KC: Manche Leute wollen mir nur Ärger machen. Ich habe niemals ein politisches
oder religiöses Manifest in meinen Texten veröffentlicht. Es ist nicht mein
Fehler, daß ich lebe - sie hätten meine Eltern vor meiner Geburt töten müssen.
O: Du hast viele Erfahrungen mit verschiedenen Labeln
gemacht, warum arbeitest du heute nicht mehr mit Major-Labeln zusammen?
KC: Sie haben keine Lizenzen bezahlt, sie waren unfähig, eine Independent-Band
zu managen, sie wollten ständig meinen Stil ändern und waren nie wirklich an
unserer Arbeit interessiert. Also warum? Warum wollen sie mit uns arbeiten,
wenn sie uns nicht mögen? Banale, aber wahre Erfahrungen. Wir sind von zwei
Majors, die auch daran interessiert waren, die Best Of zu veröffentlichen,
kontaktiert worden. Ich glaube, ihre Arbeitsweise ist lächerlich. Ein Beispiel:
niemand bei Virgin wollte "Eclipse" als Single rausbringen; als wir weg waren,
das "Eclipse"-Album und die Single veröffentlichten, fragten sie uns, warum
wir ihnen nicht die Chance gaben, es bei Virgin zu pressen. Dasselbe passierte
mit "Todesengel" und "Desert Inside".
O: Ich hörte eine Menge seltsamer Geschichten über
Kirlian Camera, Hipnosis und andere Sachen. Ist es wahr, daß du mit dem Song
"Pulstar" einen Nummer Eins-Hit in mehreren Ländern hattest und niemals Geld
dafür sahst?
KC: Ja. Wir haben Platin und Gold für diesen Scheiß bekommen, und jeder von
uns erhielt ca. 160,-DM. Das Problem waren nicht ZYX Records, sondern der
italienische Produzent der Platte.
O: Ist es wahr, daß du zusammen mit Conny Plank und
Human League gearbeitet hast? Erzähle uns mehr darüber.

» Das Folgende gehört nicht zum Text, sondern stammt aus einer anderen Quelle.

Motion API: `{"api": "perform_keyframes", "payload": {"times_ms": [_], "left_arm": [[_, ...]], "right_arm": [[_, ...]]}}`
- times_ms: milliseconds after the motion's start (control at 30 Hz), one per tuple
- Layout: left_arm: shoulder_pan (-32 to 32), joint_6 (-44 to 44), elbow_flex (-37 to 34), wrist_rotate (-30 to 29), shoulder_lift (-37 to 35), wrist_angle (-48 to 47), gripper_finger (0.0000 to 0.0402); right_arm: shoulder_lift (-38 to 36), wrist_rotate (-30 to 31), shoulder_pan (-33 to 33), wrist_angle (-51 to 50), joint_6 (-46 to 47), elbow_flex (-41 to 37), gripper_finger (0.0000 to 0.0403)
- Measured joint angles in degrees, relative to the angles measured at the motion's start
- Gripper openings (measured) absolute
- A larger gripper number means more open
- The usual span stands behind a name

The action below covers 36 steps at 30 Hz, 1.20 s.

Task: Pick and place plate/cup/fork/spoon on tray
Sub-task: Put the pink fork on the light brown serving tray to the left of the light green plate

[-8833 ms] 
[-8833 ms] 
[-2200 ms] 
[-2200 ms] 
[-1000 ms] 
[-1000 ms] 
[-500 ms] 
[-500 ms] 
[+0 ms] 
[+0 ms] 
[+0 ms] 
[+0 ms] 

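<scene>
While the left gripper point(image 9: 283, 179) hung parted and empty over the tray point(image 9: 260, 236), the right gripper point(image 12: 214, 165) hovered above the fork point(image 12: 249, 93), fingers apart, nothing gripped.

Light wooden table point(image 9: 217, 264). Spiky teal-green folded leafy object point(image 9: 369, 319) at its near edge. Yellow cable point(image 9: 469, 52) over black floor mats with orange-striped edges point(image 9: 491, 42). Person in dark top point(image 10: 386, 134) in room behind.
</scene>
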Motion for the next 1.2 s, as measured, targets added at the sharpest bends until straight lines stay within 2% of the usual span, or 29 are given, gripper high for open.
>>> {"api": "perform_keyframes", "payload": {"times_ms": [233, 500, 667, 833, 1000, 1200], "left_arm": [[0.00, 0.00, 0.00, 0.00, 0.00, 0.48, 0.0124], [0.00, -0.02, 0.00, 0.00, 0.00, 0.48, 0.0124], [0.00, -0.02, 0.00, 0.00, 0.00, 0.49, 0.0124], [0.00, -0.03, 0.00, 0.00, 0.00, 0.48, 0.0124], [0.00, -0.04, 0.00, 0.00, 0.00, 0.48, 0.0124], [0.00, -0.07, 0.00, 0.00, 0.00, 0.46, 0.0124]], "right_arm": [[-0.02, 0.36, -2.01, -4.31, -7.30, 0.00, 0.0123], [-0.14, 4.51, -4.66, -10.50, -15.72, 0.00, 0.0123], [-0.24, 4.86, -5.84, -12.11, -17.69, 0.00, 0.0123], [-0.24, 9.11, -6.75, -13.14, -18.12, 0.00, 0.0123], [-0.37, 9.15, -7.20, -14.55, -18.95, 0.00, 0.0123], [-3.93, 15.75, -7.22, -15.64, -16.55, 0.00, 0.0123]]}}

KC: Nicht wirklich. Ich traf Conny Plank während der Eurythmics-Tour in Rom.
Unser Drummer stand in Kontakt mit Conny, und so bekam ich die Chance, ihn
dort zu treffen. Ich war angenehm überrascht, da Conny für mich der beste
Produzent der Welt war, und er von unseren Sachen sehr angetan war. Er wußte
von unserem Ärger mit Virgin und bot uns an, uns bei der Produktion uns bei
der Produktion unseres Materials zu helfen. Doch dann wurde er krank, und als
wir nach Köln kamen, verschlechterte sich sein Zustand. Einige Wochen darauf
verstarb er. Human League - ja. Ich traf sie in Italien. Wir verbrachten eine
Nacht in einem Restaurant und besprachen einige Projekte. Das Ergebnis ist
lediglich eine Split-Single Kirlian Camera / Human League, die nur als Promo
erschien.
O: Was wird uns die Zukunft bringen? Ich hörte, daß
Kirlian Camera sich auflösen wollen und du mit einer neuen Band starten
sollst?
KC: Okay. Ich glaube, wir müssen einige Mißverständnisse klären. Es ist
möglich, daß ich Kirlian Camera einige Zeit einfrieren werde, aber selbst
darüber bin ich mir noch nicht im Klaren. Wir stehen kurz davor, das oft
angekündigte Orchesteralbum aufzunehmen, dann stoppen wir eventuell unsere
Aufnahmen und machen ein paar Konzerte, da wir wirklich gerne live spielen.
Ansonsten möchte ich der Band nach so vielen Jahren gerne eine Pause gönnen.
Auf die neue Band bezogen... Ich werde mit Barbara und einer anderen Person
eine neue Band ins Leben rufen, die voraussichtlich "January Zero" heißen
wird und deren Debut-Konzert im ... Januar sein wird.